9600 isn't a standard CAN bitrate though. Try 125000 on low end, recommended 500000
 
@tony got another quick one for you.
As mentioned before I have three mailboxes set up, each with it's own callback:
Code:
       Can0.setMBFilter(REJECT_ALL);
       Can0.setMBFilter(MB1, id1); // 29 bit id
       Can0.setMBFilter(MB2, id2); // 11 bit id
       Can0.setMBFilter(MB3, id3); // 11 bit id
       Can0.enableMBInterrupt(MB1);
       Can0.enableMBInterrupt(MB2);
       Can0.enableMBInterrupt(MB3);
       Can0.onReceive(MB1, callback1);
       Can0.onReceive(MB2, callback2);
       Can0.onReceive(MB3, callback3);

callback2 and 3 are triggering, but 1 is not.
I have T4 sitting on the CAN bus listening to the traffic between the nodes and I can see the 29 bit messages being sent by one of the nodes but it's not triggering callback1

Do I need to add in order to get it to fire the callback?
Code:
Can0.setMB(MB1, RX, EXT);
 
must be setMB configured before doing any filterwork, by default with fifo disabled the 4 first ones are STD while next 4 are EXT then 8 TX.
 
solder joints look weak, did you adjust your code?
the fifo example with interrupts is a good start as that is guarenteed to work, provided you choose the right bus in the constructor and baudrate in setup, if that still fails you have connection issue
 
Thank you all for the advice. I've resoldered all the headers with adequate amounts of solder, loaded the FIFO w/ Interrupts example onto the Teesny 4.0, and I've soldered on wires to the headers as well to the transistor (https://github.com/martovens/Testing_FlexCAN_T4/tree/HookedToECU_w_MoreSolderAndStuff). I used an oscilloscope to verify that the CAN TX is working (https://github.com/martovens/Testing_FlexCAN_T4/blob/HookedToECU_w_MoreSolderAndStuff/oscil_CTX.jpg) and I've also verified that the CAN HIGH and LOW lines are behaving as they should an are actually transmitting messages. However, I viewed the CAN RX line on the oscilloscope and got this: https://github.com/martovens/Testing_FlexCAN_T4/blob/HookedToECU_w_MoreSolderAndStuff/oscil_CRX.jpg . Those humps were uniform and would glide across the screen consistently, so I'm pretty sure those are CAN messages, but I'm not sure why the signal is so weak. Does anyone have any ideas? Maybe it's a bad transistor (though this is the second one I've been through to see if it was a bad one).
 
Hi tonton81, thanks for creating this wonderful library, I've been experimenting a lot with it and been having great fun! I ran into an issue however where 2 Teensies 4.1 are connected over CAN bus (one sends, the other receives).
The code isn't that pretty, contains some legacy stuff. The sender burst-sends 5000 CAN messages with a sequence number and the msg.seq=1 property, the receiver uses can.read(..) to poll messages and then checks if the order is maintained.
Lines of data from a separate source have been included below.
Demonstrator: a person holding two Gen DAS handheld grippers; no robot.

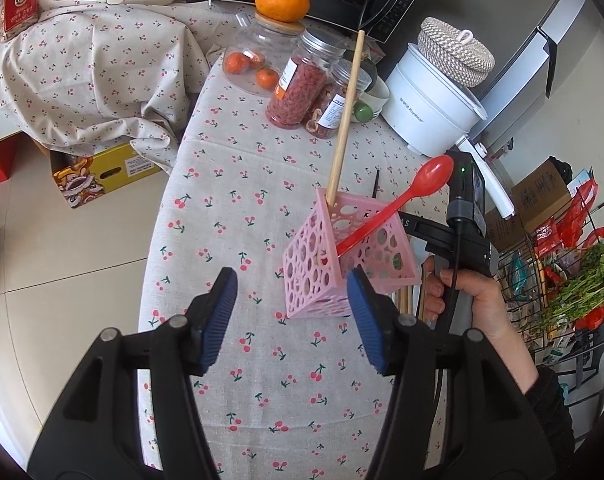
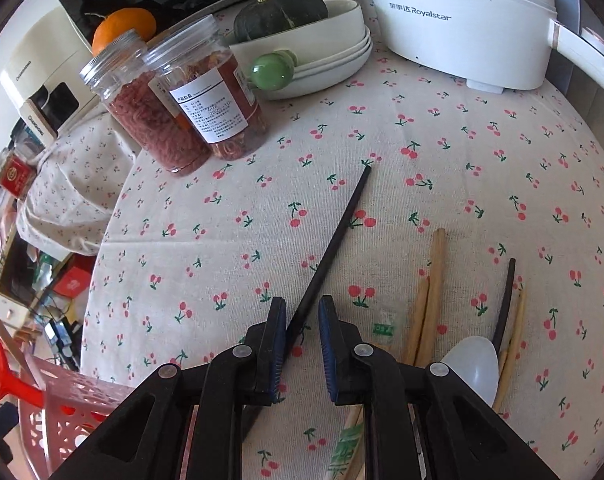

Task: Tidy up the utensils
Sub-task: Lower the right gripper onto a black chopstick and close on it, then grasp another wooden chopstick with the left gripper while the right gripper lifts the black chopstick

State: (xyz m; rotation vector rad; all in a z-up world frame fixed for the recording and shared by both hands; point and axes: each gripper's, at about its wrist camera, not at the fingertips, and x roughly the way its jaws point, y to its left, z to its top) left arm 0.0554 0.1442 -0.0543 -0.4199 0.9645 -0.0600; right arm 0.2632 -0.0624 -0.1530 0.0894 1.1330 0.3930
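Observation:
A pink perforated utensil basket (image 1: 342,256) stands on the cherry-print table and holds a red spoon (image 1: 406,200) and a wooden chopstick (image 1: 346,116). My left gripper (image 1: 292,312) is open and empty, just in front of the basket. My right gripper (image 2: 302,344) is open, its jaws on either side of a black chopstick (image 2: 334,240) that lies on the cloth. Wooden chopsticks (image 2: 430,296), a white spoon (image 2: 474,364) and a second black chopstick (image 2: 506,300) lie to its right. The basket's corner (image 2: 74,400) shows at lower left in the right wrist view.
Two jars of dried goods (image 2: 174,108), a stack of white bowls with a green squash (image 2: 302,40) and a white Royalstar cooker (image 2: 462,20) stand at the far side. A clear jar with oranges (image 1: 262,60) is behind. The table edge (image 1: 158,240) curves on the left.

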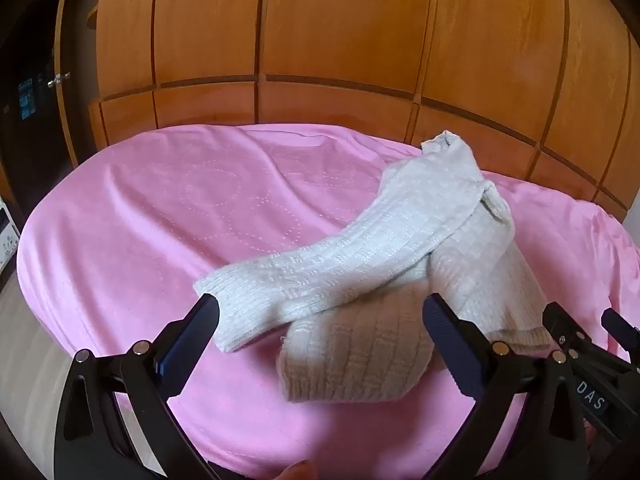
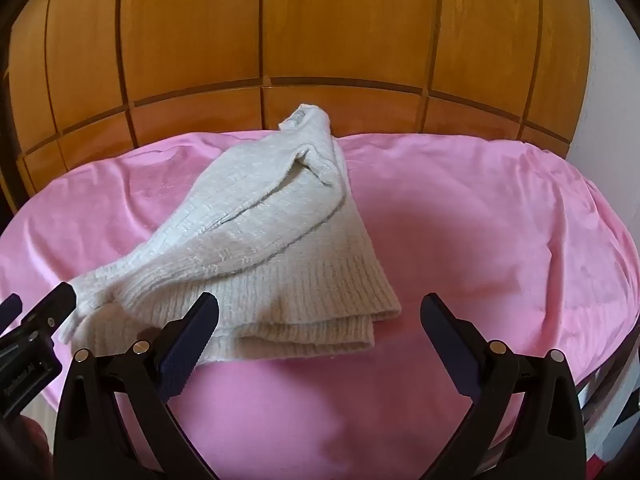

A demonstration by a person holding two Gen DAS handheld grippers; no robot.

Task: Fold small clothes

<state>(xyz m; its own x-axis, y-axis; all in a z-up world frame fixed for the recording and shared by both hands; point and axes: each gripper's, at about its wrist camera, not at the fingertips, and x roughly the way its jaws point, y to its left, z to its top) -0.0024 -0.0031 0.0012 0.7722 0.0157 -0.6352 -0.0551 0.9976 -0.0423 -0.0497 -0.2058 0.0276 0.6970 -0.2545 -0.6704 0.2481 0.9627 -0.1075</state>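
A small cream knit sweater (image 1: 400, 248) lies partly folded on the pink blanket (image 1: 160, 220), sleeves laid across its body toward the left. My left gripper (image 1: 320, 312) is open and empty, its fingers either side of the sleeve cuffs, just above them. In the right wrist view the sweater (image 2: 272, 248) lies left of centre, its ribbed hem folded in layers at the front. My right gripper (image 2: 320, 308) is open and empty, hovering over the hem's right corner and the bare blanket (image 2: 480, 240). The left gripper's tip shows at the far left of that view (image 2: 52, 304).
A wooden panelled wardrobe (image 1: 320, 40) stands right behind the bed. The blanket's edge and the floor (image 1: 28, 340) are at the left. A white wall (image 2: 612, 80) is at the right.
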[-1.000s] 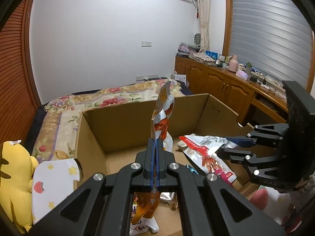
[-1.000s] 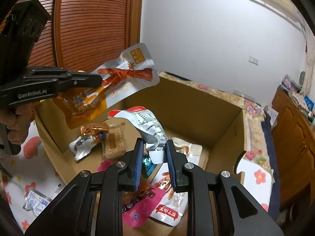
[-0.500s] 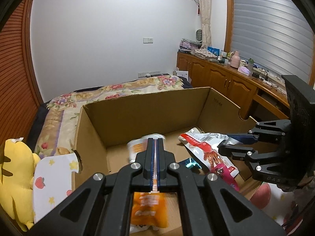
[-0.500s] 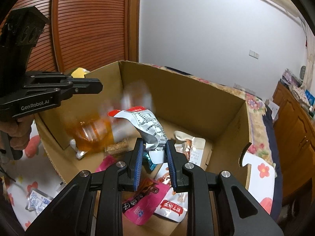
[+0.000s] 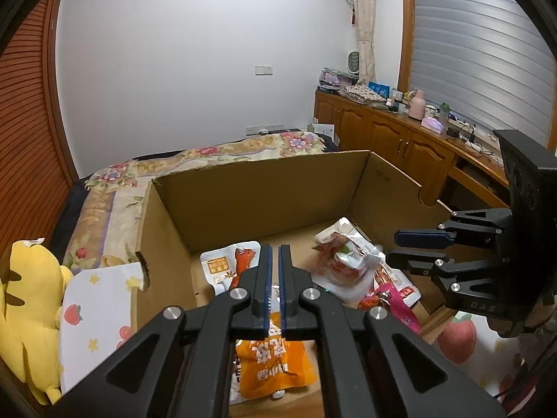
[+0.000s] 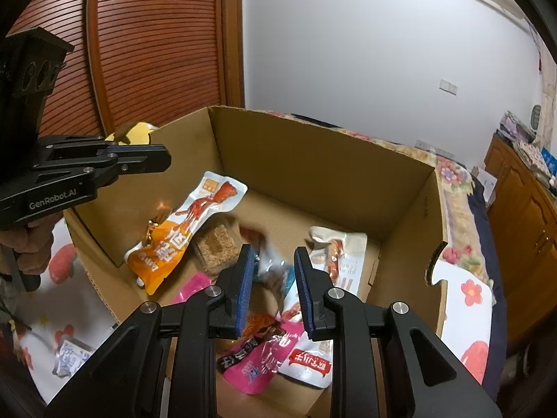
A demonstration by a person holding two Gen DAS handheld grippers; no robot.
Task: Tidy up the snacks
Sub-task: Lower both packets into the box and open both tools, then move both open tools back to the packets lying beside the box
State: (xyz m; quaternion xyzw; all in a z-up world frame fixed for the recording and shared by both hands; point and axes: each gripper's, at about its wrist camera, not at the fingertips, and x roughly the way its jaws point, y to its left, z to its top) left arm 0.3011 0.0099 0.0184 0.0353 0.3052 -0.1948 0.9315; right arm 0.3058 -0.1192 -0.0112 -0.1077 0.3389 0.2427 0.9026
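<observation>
An open cardboard box (image 5: 261,202) (image 6: 313,167) sits on the bed with several snack packets on its floor. The orange-and-white packet (image 5: 275,365) (image 6: 184,230) lies flat by the box's left wall. My left gripper (image 5: 275,247) (image 6: 163,160) hangs above it, shut and empty. My right gripper (image 6: 273,254) (image 5: 395,249) is over the right half of the box, jaws apart and pads bare. A crumpled silver-and-red packet (image 5: 343,261) (image 6: 273,268) shows blurred below them, resting on the heap.
A pink packet (image 6: 257,362), a white-and-red packet (image 6: 334,261) and a brown bar (image 6: 216,247) lie in the box. One small packet (image 6: 71,355) lies outside on the printed sheet. A yellow plush (image 5: 28,296) is at the left, wooden cabinets (image 5: 400,139) at the right.
The orange packet left my left gripper and dropped flat into the box. The silver-and-red packet, which stood up between my right fingers, has sunk out of them onto the heap.
</observation>
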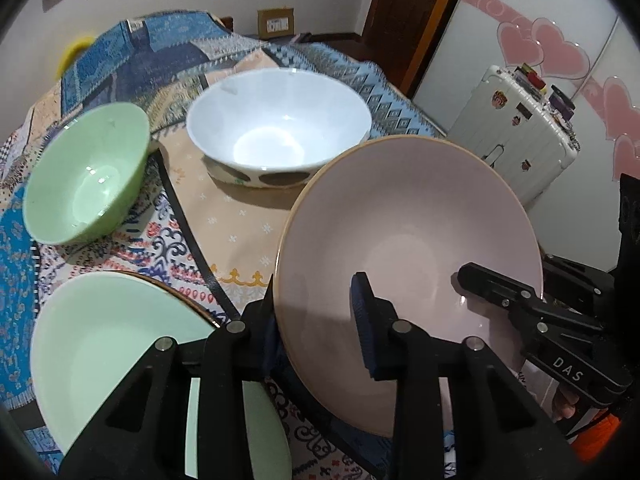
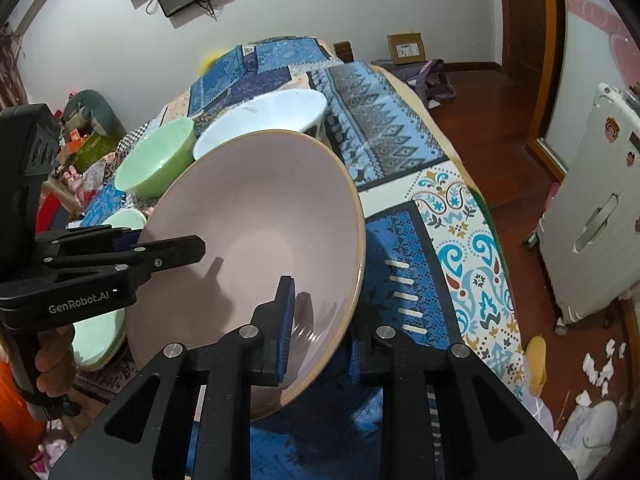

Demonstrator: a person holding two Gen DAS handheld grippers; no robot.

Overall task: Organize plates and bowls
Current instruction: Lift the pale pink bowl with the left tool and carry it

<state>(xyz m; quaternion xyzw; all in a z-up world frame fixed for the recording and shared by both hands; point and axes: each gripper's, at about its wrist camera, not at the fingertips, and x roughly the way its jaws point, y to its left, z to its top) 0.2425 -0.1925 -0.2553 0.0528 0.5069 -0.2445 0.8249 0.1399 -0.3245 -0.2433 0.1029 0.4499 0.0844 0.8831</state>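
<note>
While tilted, pink plate (image 1: 408, 248) is clamped by left gripper (image 1: 320, 320) and right gripper (image 2: 320, 328).

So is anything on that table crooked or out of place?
Yes: the pink plate is tilted steeply off the table, gripped at opposite rims by the left gripper and right gripper. The green bowl also looks tipped sideways. Nothing seems spilled or broken.

Readable: "DAS" in white on black body of right tool (image 1: 464, 276), seen just right of pink plate (image 1: 408, 248). "GenRobot.AI" in white on black body of left tool (image 2: 192, 248), just left of same plate. Carton label by wall, suitcase stickers: too small/blurred to read.
</note>
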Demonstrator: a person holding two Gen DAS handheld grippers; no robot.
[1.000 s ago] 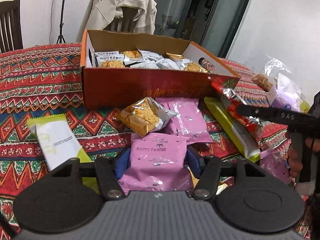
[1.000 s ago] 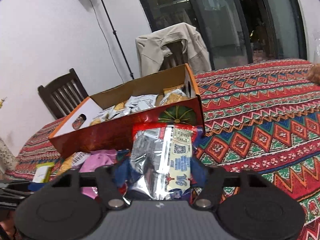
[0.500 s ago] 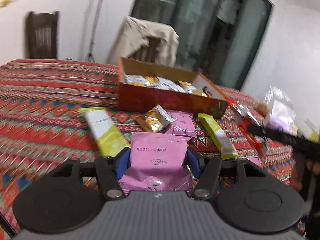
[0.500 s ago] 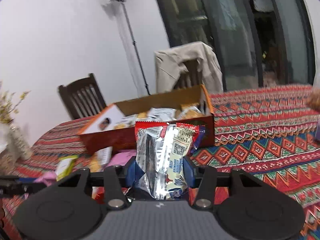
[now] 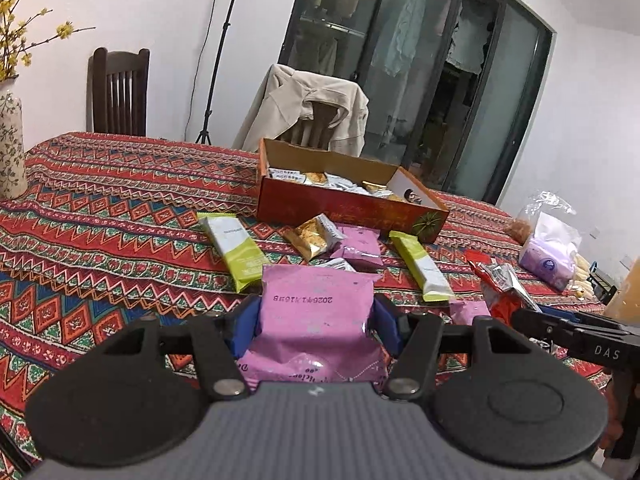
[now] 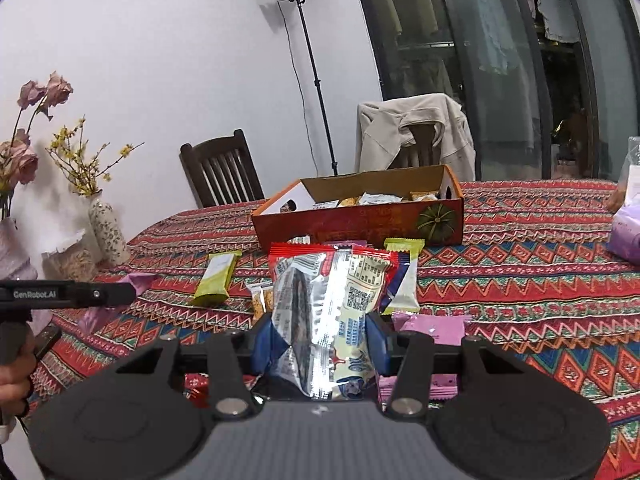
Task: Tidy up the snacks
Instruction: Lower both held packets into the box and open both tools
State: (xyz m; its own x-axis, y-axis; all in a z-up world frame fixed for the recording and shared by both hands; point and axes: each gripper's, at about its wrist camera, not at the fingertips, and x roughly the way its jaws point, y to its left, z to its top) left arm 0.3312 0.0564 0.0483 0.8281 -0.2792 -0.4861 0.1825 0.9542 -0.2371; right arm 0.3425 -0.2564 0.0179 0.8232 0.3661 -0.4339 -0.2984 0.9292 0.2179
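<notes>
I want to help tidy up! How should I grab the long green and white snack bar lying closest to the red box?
Take the long green and white snack bar across its narrow middle, coming from above. It lies flat on the patterned tablecloth, apart from the red cardboard box, and both long sides look free, so a gripper should fit.

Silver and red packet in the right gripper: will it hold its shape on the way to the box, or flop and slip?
The silver and red packet is creased foil standing tall above the right gripper, so its top probably flexes. It looks puffy and likely light. The glossy film may slide, though the jaws, which have just been closing, pinch it across its width.
</notes>
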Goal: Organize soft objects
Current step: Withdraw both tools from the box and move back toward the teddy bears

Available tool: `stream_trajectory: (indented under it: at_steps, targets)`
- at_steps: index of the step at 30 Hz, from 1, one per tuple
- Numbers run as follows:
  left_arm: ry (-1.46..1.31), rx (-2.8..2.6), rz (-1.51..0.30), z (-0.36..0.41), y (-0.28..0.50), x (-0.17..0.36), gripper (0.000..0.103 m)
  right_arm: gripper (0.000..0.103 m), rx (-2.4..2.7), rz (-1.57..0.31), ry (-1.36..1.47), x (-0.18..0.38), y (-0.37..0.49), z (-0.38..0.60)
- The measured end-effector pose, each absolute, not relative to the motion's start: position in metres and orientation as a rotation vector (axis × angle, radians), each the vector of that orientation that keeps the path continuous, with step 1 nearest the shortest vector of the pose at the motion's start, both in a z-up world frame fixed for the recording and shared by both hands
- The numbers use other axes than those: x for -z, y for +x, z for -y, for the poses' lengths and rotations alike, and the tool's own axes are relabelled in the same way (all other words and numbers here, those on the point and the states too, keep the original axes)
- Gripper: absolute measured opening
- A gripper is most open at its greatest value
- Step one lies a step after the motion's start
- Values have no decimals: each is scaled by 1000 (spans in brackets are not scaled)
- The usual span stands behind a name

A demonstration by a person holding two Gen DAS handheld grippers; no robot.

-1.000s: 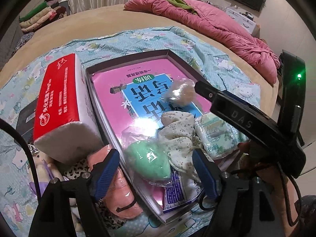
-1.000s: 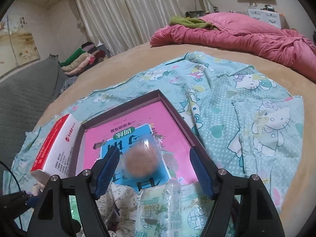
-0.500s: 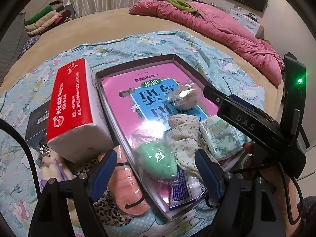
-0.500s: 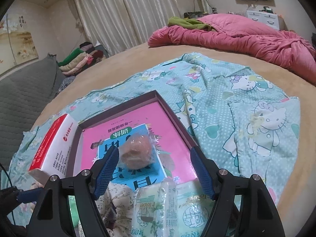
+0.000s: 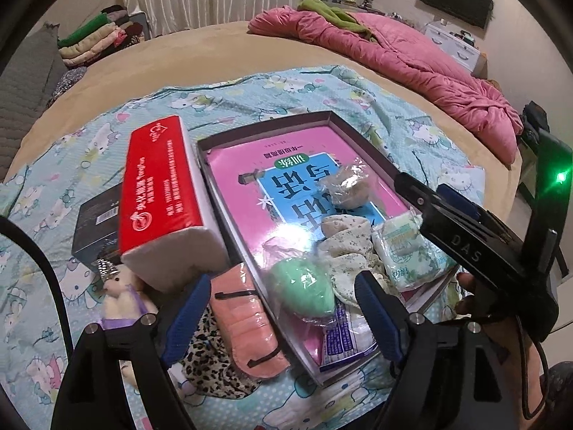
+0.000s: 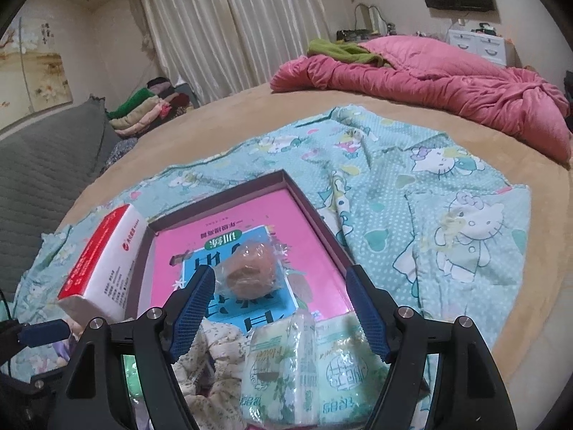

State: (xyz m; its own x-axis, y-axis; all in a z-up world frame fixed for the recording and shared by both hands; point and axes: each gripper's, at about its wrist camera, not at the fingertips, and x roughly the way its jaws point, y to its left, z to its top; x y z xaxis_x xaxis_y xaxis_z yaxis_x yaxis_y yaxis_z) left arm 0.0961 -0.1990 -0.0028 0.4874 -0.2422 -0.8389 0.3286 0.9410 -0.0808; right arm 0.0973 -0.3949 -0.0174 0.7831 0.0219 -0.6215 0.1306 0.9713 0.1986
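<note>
1. On the bed, seen from the left wrist camera, the left gripper [image 5: 281,317] hangs over the near end of the shallow dark box with the pink book inside [image 5: 263,128]; its jaws are wide and hold nothing; under them lies the soft green lump in clear wrap [image 5: 302,288]; beside that sit the flowery cream cloth [image 5: 345,251] and the pale green tissue packs [image 5: 406,245]; farther in the box is the brown ball in crinkly plastic [image 5: 345,188].
2. Outside the box, on the blue cat-print sheet [image 5: 250,93], wait the big red and white tissue pack [image 5: 161,197], the peach quilted pouch [image 5: 247,326], the leopard-spot cloth [image 5: 215,369] and the small white plush toy [image 5: 120,288].
3. From the right wrist camera, the right gripper [image 6: 281,310] is wide too, with nothing held; the brown ball lies just past its tips.
4. What may go wrong: the clear wraps look slippery, so a pinch could slide off; the two grippers are close, so they could bump; a hard push could squash the soft things or shove the box.
</note>
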Motion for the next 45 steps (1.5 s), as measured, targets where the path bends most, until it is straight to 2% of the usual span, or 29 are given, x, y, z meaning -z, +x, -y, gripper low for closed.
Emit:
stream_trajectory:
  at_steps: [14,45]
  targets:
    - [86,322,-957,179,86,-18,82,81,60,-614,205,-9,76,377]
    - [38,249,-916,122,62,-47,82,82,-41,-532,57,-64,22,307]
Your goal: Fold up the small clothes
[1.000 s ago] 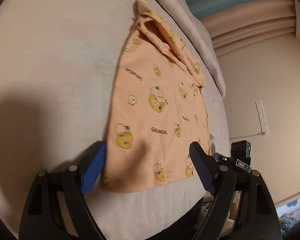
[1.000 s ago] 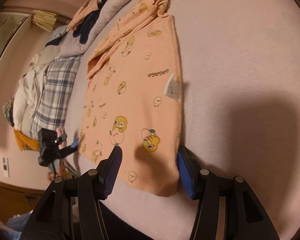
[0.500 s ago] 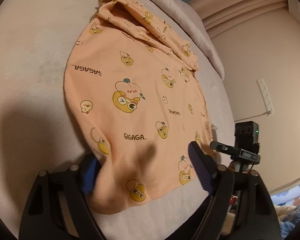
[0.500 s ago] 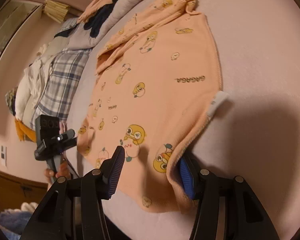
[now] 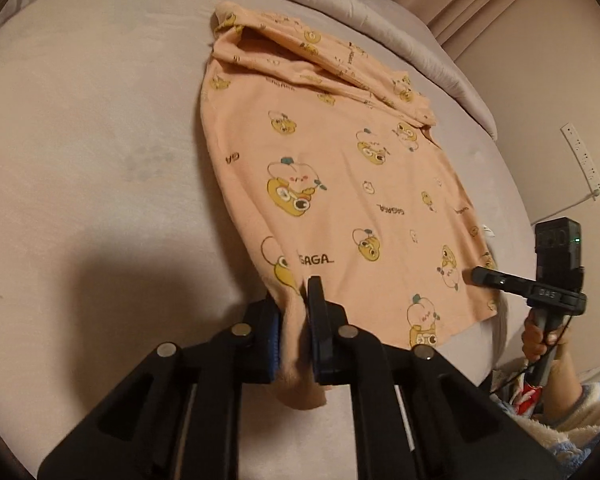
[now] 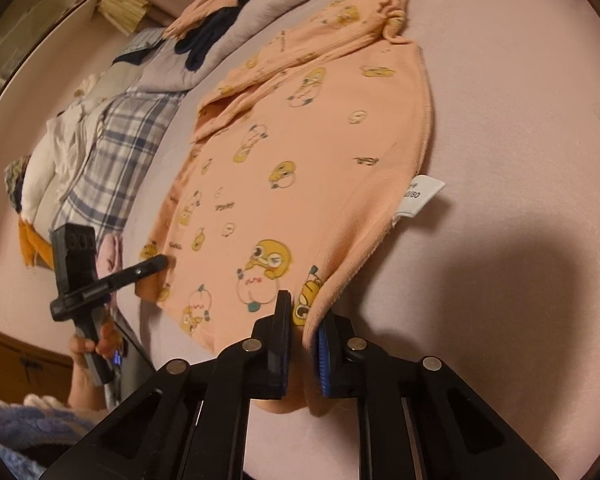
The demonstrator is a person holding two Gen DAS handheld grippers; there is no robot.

What I see happening is that the receiver only receives/processes every 15th messages or so. Below I plotted the buffer contents of every received message (blue) and the inter-message sequence number difference (orange). I hope that makes sense.
Screenshot 2022-04-05 131624.png

Do you have any suggestions as to why this might happen and how it can be mitigated? I can see that there is no issue anymore with the last few incoming messages. Perhaps a queue is overflowing?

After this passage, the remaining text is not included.